XtremeCloud Data Grid-web

Concept of Operations

Replication Tiers

The XtremeCloud Data Grid consists of three (3) distinct tiers of bi-directional replication (BDR) between Cloud Service Providers (CSP) or between a CSP and an on-premise private cloud.

The first tier is the cluster of relational databases, at each Cloud Service Provider (CSP) that underlies our XtremeCloud applications. We refer to this tier as XtremeCloud Data Grid-db. The supported databases are shown in the XtremeCloud Applications Certification Matrix.

The second data replication tier is the web cache tier, XtremeCloud Data Grid-web.

XtremeCloud Data Grid-web Cross-Cloud or Cross-Region Replication

XtremeCloud SSO uses XtremeCloud Data Grid-web for the replication of web cache data between, or within, the Cloud Service Providers (CSP). We use the Remote Client-Server Mode which provides a managed, distributed, and clusterable data grid server. This is depicted in the Enterprise Deployment Diagram.
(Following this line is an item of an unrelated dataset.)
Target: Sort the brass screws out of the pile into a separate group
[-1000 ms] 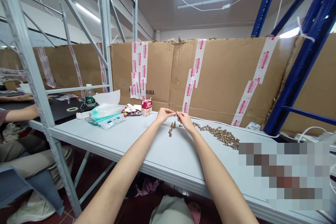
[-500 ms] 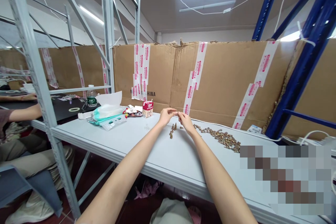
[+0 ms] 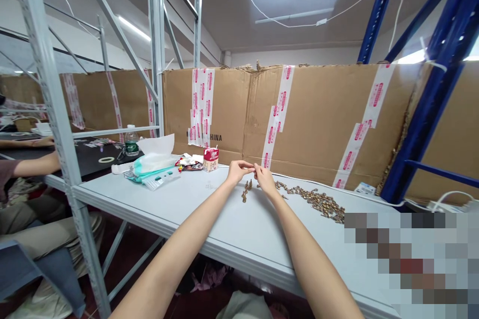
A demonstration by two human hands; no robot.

Note: XtremeCloud SSO Version 3.0.1 uses Infinispan 9.3.1 for client purposes and calls the remote Kubernetes service for XtremeCloud Data Grid-web Version 3.0.1, which is based on Infinispan 9.3.3. For a complete list compatibilities, please refer to the Certification Matrix.

Let’s look at a typical scenario and discuss the interactions between XtremeCloud SSO and XtremeCloud Data Grid-web.
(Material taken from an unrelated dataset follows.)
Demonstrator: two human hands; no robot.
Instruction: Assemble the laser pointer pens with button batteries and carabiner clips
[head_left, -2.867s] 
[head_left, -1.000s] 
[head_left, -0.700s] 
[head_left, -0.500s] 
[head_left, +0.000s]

In a typical scenario, an end user’s browser sends HTTPS request to a front-end load balancer service. In XtremeCloud applications this is either an NGINX Kubernete Ingress Controller (KIC) or an Aspen Mesh (Istio) Gateway.
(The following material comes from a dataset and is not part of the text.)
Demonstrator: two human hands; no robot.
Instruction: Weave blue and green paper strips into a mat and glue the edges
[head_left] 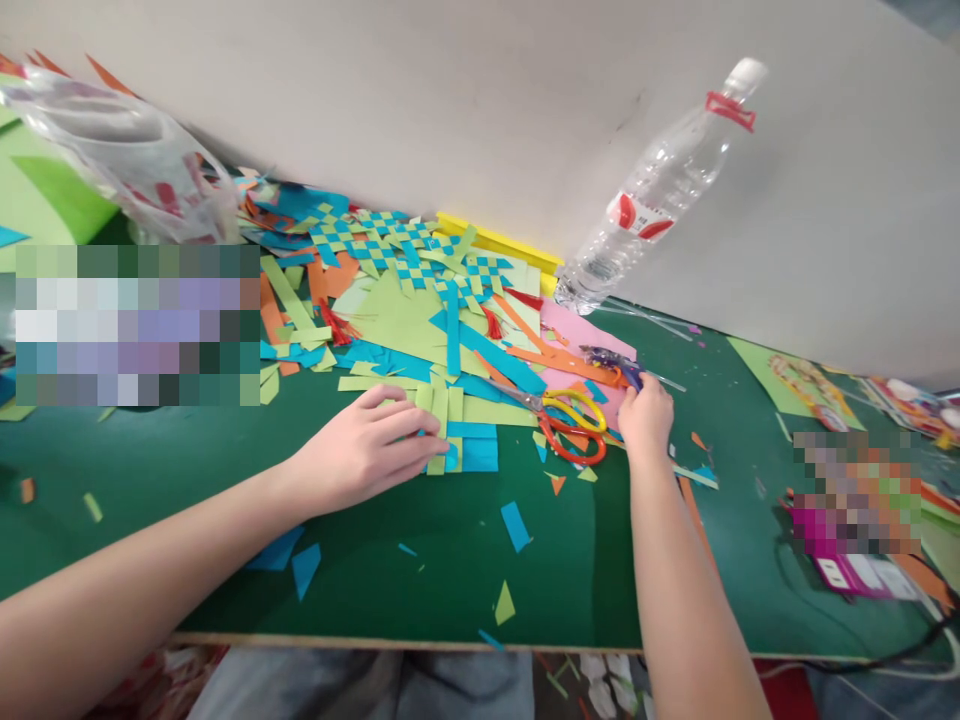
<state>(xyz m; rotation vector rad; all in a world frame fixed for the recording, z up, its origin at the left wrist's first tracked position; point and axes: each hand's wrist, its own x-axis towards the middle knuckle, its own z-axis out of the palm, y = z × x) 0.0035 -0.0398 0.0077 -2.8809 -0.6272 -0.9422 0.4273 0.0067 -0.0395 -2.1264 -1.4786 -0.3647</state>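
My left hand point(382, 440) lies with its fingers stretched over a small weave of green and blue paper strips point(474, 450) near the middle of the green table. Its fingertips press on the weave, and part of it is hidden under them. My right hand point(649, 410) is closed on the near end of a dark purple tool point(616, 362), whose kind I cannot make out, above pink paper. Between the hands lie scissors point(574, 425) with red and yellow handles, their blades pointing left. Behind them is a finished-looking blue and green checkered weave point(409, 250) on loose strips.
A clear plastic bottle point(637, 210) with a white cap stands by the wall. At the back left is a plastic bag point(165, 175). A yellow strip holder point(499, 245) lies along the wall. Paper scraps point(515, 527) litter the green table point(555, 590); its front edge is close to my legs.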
The NGINX KIC, as an example, terminates SSL and forwards unencrypted HTTP requests to the underlying XtremeCloud SSO Kubernetes pods, which are spread amongst multiple CSPs. Our certified Global Services Load Balancers (GSLB) provide sticky sessions, which means that HTTPS requests from one user’s browser is always forwarded to the same XtremeCloud SSO instance in the same Cloud Service Provider (CSP) or on-premise data center.

There are also other HTTPS requests, which are sent from client applications to the GLSB. Those HTTPS requests are backchannel requests. They are not seen by the end user’s browser and will not be part of a sticky session between a user and the GSLB. This means that the GSLB will forward the particular HTTPS request to any XtremeCloud SSO instance in any CSP. This poses a challenge, since some OpenID Connect (OIDC) or SAML flows require multiple HTTPS requests from both the end-user and the application itself. Since we can’t rely on sticky sessions, it means that some data must be be replicated at the database level between CSPs. During subsequent HTTPS requests during a particular flow, this data will be available. XtremeCloud Data Grid-db is the way that data is reliably and consistently replicated between clouds.

Authentication Sessions

There is separate XtremeCloud Data Grid-web cache named authenticationSessions that is used to save data during authentication of a particular user. This cache usually involves just the end-user’s browser and XtremeCloud SSO Kubernetes pod, not the protected application. Therefore, we rely on sticky sessions and authenticationSessions and this cache content doesn’t need to be replicated between the CSPs.

Action Tokens

Action Tokens are used typically for scenarios when a user needs to confirm some actions asynchronously via an email exchange. For example, during a forgotten password flow. The actionTokens XtremeCloud Data Grid-web cache is used to track metadata about actionTokens (for example, which actionToken was already used, so it can’t be reused a subsequent time). The actionTokens are replicated between the Cloud Service Providers (CSP).

Use of XtremeCloud Data Grid-db

XtremeCloud SSO uses XtremeCloud Data Grid-db to persist metadata about realms, clients, users, and much more. In the cross-cloud setup, we ensure that both XtremeCloud Data Grid-db clusters talk to each over over a high-speed low-latency interconnect.

When XtremeCloud SSO services in our designated Site 1 (Google Cloud Platform (GCP)) persists any data to the underlying relational database and a transaction is committed, that data is replicated to the XtremeCloud Data Grid-db on the designated Site 2 (Microsoft Azure).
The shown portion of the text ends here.